Required work
None of the pictures should be copied, though every line of the listing must be printed exactly.

━━━━━ Dataset content ━━━━━

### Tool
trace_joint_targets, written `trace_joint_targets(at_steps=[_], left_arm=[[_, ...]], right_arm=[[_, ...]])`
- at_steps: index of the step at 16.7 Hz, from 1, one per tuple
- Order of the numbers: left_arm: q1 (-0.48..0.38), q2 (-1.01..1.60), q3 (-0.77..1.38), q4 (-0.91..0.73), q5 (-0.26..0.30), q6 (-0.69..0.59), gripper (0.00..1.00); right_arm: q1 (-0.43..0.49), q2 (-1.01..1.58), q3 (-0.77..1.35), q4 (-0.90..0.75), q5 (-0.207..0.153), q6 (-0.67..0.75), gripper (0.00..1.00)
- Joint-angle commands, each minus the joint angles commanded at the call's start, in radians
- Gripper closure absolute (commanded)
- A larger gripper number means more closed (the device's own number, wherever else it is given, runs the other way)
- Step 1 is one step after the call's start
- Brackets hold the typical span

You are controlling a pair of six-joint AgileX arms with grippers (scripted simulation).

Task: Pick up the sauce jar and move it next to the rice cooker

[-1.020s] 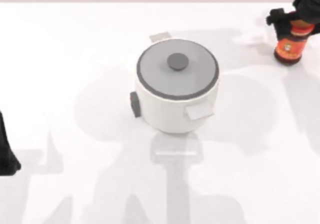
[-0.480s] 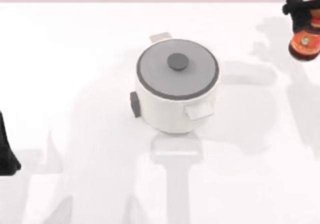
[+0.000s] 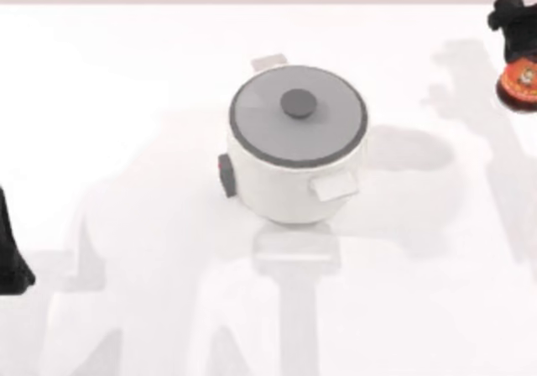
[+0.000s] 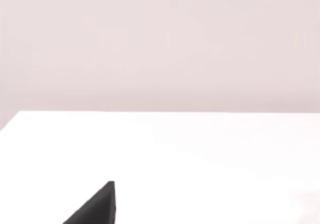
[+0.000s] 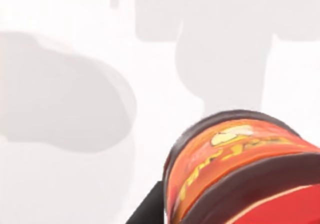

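Observation:
The rice cooker (image 3: 297,143), white with a grey lid and knob, stands mid-table. At the far right edge of the top view, my right gripper (image 3: 513,36) is shut on the sauce jar (image 3: 520,86), which hangs lifted above the table, well apart from the cooker. In the right wrist view the jar (image 5: 240,169) fills the lower corner, its orange-red label and dark glass showing, with one dark finger (image 5: 150,209) against its side. My left arm (image 3: 12,254) stays parked at the left edge; only one dark fingertip (image 4: 95,206) shows in its wrist view.
The white table (image 3: 126,99) spreads all round the cooker, with soft arm shadows across it. A pale wall (image 4: 160,44) runs behind the table's far edge. The cooker's dark panel (image 3: 226,175) faces the left front.
My right gripper has lifted the jar off the table and carried it up and to the right, toward the top view's edge. The cooker and left arm have not moved.

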State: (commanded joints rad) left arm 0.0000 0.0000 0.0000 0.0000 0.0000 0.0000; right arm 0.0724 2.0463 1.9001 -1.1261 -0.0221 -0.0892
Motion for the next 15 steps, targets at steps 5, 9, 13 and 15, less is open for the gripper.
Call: trace_joint_targets(at_steps=[5,9,13,15], left_arm=[[0.0,0.0,0.0,0.0,0.0,0.0,0.0],[0.0,0.0,0.0,0.0,0.0,0.0,0.0],[0.0,0.0,0.0,0.0,0.0,0.0,0.0],[0.0,0.0,0.0,0.0,0.0,0.0,0.0]], right_arm=[[0.044,-0.025,-0.069,0.052,0.017,0.074,1.0],[0.153,-0.083,-0.256,0.164,0.062,0.277,1.0],[0.234,-0.124,-0.375,0.245,0.096,0.398,1.0],[0.237,-0.125,-0.379,0.248,0.097,0.402,1.0]])
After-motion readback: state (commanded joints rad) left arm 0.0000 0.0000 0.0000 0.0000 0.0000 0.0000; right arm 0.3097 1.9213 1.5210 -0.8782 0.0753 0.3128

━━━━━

Exercise output
### Tool
trace_joint_targets, written `trace_joint_targets(at_steps=[_], left_arm=[[_, ...]], right_arm=[[_, ...]])`
- at_steps: index of the step at 16.7 Hz, from 1, one per tuple
- Order of the numbers: left_arm: q1 (-0.48..0.38), q2 (-1.01..1.60), q3 (-0.77..1.38), q4 (-0.91..0.73), q5 (-0.26..0.30), q6 (-0.69..0.59), gripper (0.00..1.00); right_arm: q1 (-0.43..0.49), q2 (-1.01..1.58), q3 (-0.77..1.35), q4 (-0.90..0.75), q5 (-0.207..0.153), q6 (-0.67..0.75), gripper (0.00..1.00)
- Joint-angle commands, each minus the joint angles commanded at the call's start, in radians
- Gripper closure absolute (commanded)
- A larger gripper number means more closed (the device's own number, wherever else it is given, runs the other way)
- Step 1 is one step after the call's start
- Brackets hold the typical span

You are controlling a pair of six-joint AgileX arms with grippers (scripted simulation).

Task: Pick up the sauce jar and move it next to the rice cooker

[-1.020s] 
[-0.480s] 
[+0.000s] 
[+0.000s] 
[+0.000s] 

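Observation:
The rice cooker (image 3: 297,143), white with a grey lid and knob, stands mid-table. At the far right edge of the top view, my right gripper (image 3: 513,36) is shut on the sauce jar (image 3: 520,86), which hangs lifted above the table, well apart from the cooker. In the right wrist view the jar (image 5: 240,169) fills the lower corner, its orange-red label and dark glass showing, with one dark finger (image 5: 150,209) against its side. My left arm (image 3: 12,254) stays parked at the left edge; only one dark fingertip (image 4: 95,206) shows in its wrist view.
The white table (image 3: 126,99) spreads all round the cooker, with soft arm shadows across it. A pale wall (image 4: 160,44) runs behind the table's far edge. The cooker's dark panel (image 3: 226,175) faces the left front.
My right gripper has lifted the jar off the table and carried it up and to the right, toward the top view's edge. The cooker and left arm have not moved.
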
State: (commanded joints rad) left arm 0.0000 0.0000 0.0000 0.0000 0.0000 0.0000; right arm 0.0724 2.0463 1.9001 -1.1261 -0.0221 -0.0892
Motion for the next 15 steps, targets at steps 5, 9, 13 and 15, less is open for the gripper.
Call: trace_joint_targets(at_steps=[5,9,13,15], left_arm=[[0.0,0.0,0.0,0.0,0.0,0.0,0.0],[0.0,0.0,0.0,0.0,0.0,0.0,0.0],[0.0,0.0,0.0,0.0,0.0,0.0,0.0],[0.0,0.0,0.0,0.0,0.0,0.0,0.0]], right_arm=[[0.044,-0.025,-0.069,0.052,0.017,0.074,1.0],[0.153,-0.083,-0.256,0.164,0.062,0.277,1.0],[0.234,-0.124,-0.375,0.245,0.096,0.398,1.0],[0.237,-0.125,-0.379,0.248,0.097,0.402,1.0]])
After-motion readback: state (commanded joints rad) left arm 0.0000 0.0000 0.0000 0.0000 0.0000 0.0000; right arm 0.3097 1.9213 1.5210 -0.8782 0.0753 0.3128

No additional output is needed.